* What is expected
Your copy of the listing must be exact and must hold no images.

* Provided records
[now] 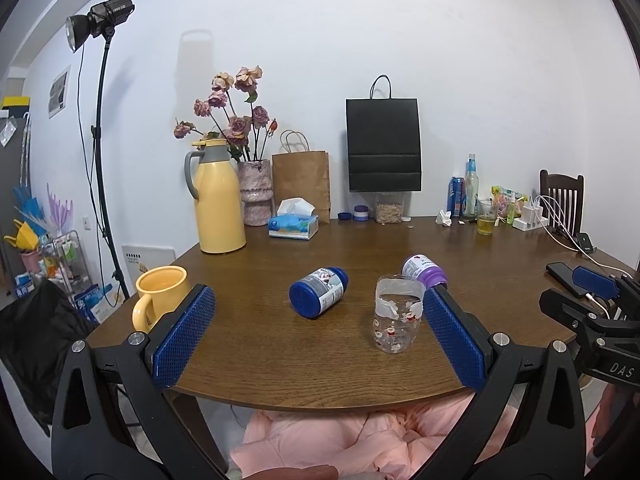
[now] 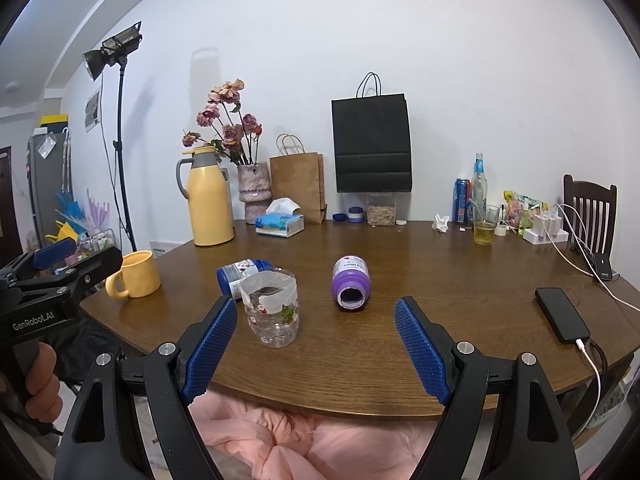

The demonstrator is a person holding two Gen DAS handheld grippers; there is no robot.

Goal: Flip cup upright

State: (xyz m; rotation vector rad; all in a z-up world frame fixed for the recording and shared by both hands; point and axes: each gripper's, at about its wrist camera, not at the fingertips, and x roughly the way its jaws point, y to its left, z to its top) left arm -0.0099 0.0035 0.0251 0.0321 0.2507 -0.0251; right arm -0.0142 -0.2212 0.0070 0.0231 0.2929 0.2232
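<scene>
Left wrist view: left gripper (image 1: 318,334) gapes wide above the near table (image 1: 280,360) edge, holding nothing. Right gripper (image 2: 316,344) likewise spread wide, unladen. The clear cup (image 2: 271,309), torn label, printed figures, stands mouth-up near that edge, bare wood around it. Blue bottle (image 2: 240,274) lies partly hidden behind it; purple bottle (image 2: 351,282) lies beside.
</scene>
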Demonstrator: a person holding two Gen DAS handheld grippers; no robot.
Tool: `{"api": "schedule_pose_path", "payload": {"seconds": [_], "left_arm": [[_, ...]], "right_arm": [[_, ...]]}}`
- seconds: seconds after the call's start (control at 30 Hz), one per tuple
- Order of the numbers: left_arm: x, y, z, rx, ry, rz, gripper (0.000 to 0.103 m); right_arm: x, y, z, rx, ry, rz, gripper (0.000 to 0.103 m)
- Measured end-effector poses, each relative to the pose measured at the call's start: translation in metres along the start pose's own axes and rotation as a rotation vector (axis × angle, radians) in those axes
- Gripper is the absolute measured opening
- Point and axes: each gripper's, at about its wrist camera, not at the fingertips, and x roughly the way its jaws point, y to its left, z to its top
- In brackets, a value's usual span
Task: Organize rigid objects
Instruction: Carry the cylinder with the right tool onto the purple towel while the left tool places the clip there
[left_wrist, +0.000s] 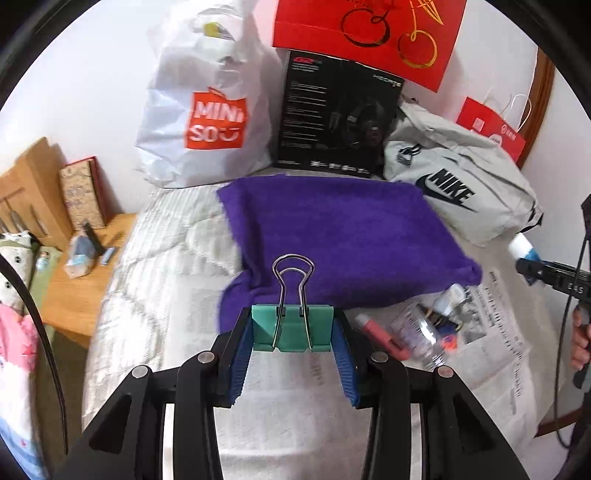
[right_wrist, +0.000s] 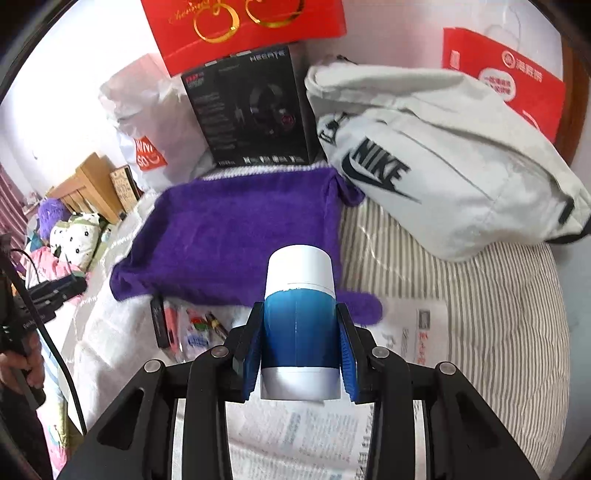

* Output
[now] 
[now] 

The demonstrator is a person holding two Gen DAS handheld grippers; there is no robot.

Goal: Flip cup upright

State: (xyz m; rotation vector rad; all in a z-up world frame fixed for the recording and shared by both hands; point and axes: each gripper's, at about its wrist camera, not at the fingertips, and x roughly the way its jaws point, y to its left, z to its top) left arm -0.0099 0.0035 0.0251 0.0321 0.2507 -0.0251; right arm -0.0142 -0.2212 0.0070 0.0231 0.2929 0.2232
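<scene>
Left wrist view: left gripper (image 1: 318,334) gapes wide above the near table (image 1: 280,360) edge, holding nothing. Right gripper (image 2: 316,344) likewise spread wide, unladen. The clear cup (image 2: 271,309), torn label, printed figures, stands mouth-up near that edge, bare wood around it. Blue bottle (image 2: 240,274) lies partly hidden behind it; purple bottle (image 2: 351,282) lies beside.
</scene>
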Demonstrator: a person holding two Gen DAS handheld grippers; no robot.
Tool: `{"api": "schedule_pose_path", "payload": {"seconds": [_], "left_arm": [[_, ...]], "right_arm": [[_, ...]]}}`
- seconds: seconds after the call's start (control at 30 Hz), one per tuple
- Order of the numbers: left_arm: x, y, z, rx, ry, rz, gripper (0.000 to 0.103 m); right_arm: x, y, z, rx, ry, rz, gripper (0.000 to 0.103 m)
- Measured end-effector poses, each relative to the pose measured at the call's start: translation in metres along the start pose's own axes and rotation as a rotation vector (axis × angle, radians) in those axes
- Gripper is the absolute measured opening
- Point and axes: each gripper's, at about its wrist camera, not at the fingertips, and x roughly the way its jaws point, y to its left, z to its top
- In brackets, a value's usual span
Task: Organize rigid objects
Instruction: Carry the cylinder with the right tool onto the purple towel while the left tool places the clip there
[left_wrist, +0.000s] 
[right_wrist, +0.000s] 

What was asked now has a complete answer.